Task item - Take from the listing each line that has the string "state".

Stored data -
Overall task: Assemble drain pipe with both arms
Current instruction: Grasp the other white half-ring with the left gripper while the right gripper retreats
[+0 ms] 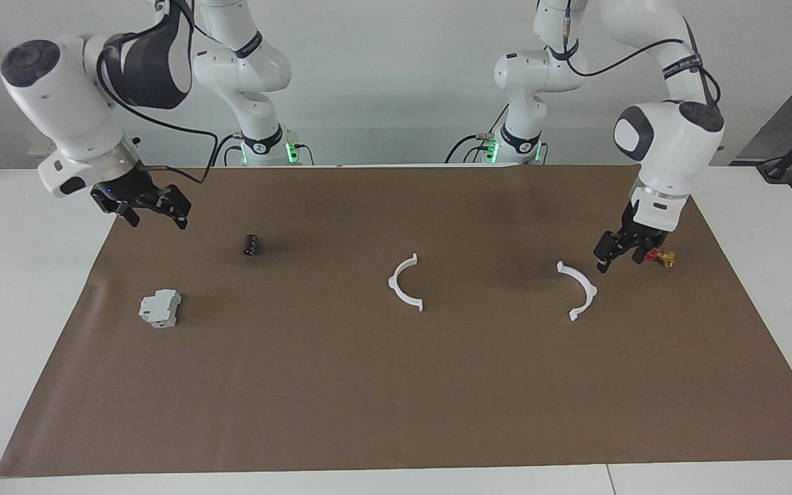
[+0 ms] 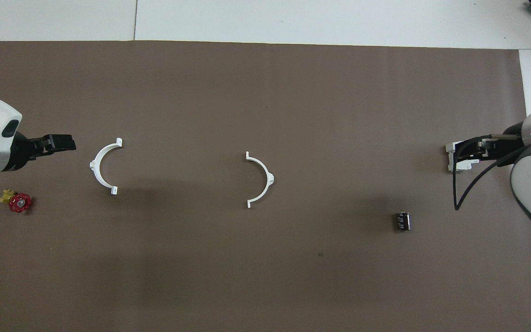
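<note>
The drain pipe is in two separate white half-rings lying flat on the brown mat, well apart. One half-ring (image 1: pixel 406 284) sits near the mat's middle; the other half-ring (image 1: pixel 580 289) lies toward the left arm's end. In the overhead view their hollow sides face each other, the middle one bulging toward 3 o'clock, the other toward 9 o'clock.

The left claw (image 1: pixel 621 251) hangs low at about 2 o'clock from its half-ring in the facing view, just beside the red and yellow valve (image 1: pixel 658 256). Its fingers are spread and it holds nothing. The right claw (image 1: pixel 150 210) is up over the mat's edge at the right arm's end, also spread and empty, well away from both halves.

As I see it, the risks are these:
- The halves are thin and flat, so a claw coming down may pinch air or skid the piece across the mat.
- The left claw may bump the valve, being so close to it.
- If a half twists in a grip, the small end tabs may not line up.
- The right claw has a long way to travel, passing the black cylinder (image 1: pixel 251 245).

Count: two half-rings, two arms, two claws, one valve, one black cylinder, one grey block (image 1: pixel 160 308), one mat (image 1: pixel 396 399) on one white tabletop (image 1: pixel 18 289).
</note>
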Tool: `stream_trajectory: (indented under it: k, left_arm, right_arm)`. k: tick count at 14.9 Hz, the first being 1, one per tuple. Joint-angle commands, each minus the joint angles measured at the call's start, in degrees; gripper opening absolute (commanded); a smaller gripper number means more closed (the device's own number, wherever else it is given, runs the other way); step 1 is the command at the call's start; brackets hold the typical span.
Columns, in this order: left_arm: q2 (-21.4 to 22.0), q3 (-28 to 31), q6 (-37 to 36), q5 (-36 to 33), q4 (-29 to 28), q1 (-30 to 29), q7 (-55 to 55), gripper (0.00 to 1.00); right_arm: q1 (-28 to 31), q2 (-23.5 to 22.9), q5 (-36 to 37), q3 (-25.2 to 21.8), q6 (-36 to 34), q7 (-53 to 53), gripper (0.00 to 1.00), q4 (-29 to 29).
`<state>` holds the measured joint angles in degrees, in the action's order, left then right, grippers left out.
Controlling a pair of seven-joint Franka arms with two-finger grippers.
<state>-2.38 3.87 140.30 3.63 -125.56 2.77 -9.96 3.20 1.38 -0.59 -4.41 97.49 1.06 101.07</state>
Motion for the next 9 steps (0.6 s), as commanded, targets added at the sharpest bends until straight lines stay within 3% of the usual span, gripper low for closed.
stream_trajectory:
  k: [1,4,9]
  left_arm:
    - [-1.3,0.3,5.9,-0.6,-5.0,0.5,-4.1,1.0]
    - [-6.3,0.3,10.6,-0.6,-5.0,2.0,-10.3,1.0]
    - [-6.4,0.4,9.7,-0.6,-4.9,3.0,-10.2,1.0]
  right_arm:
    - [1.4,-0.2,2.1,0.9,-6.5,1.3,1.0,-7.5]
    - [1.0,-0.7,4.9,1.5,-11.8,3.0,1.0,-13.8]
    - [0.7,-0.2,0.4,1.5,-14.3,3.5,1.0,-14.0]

Solution for this task -
`<state>` holds the measured joint angles in degrees, in the action's order, left then right, grippers left out.
<state>-2.38 3.87 140.30 3.63 -125.56 2.77 -9.96 3.20 1.38 -0.59 -4.41 97.49 1.06 101.07</state>

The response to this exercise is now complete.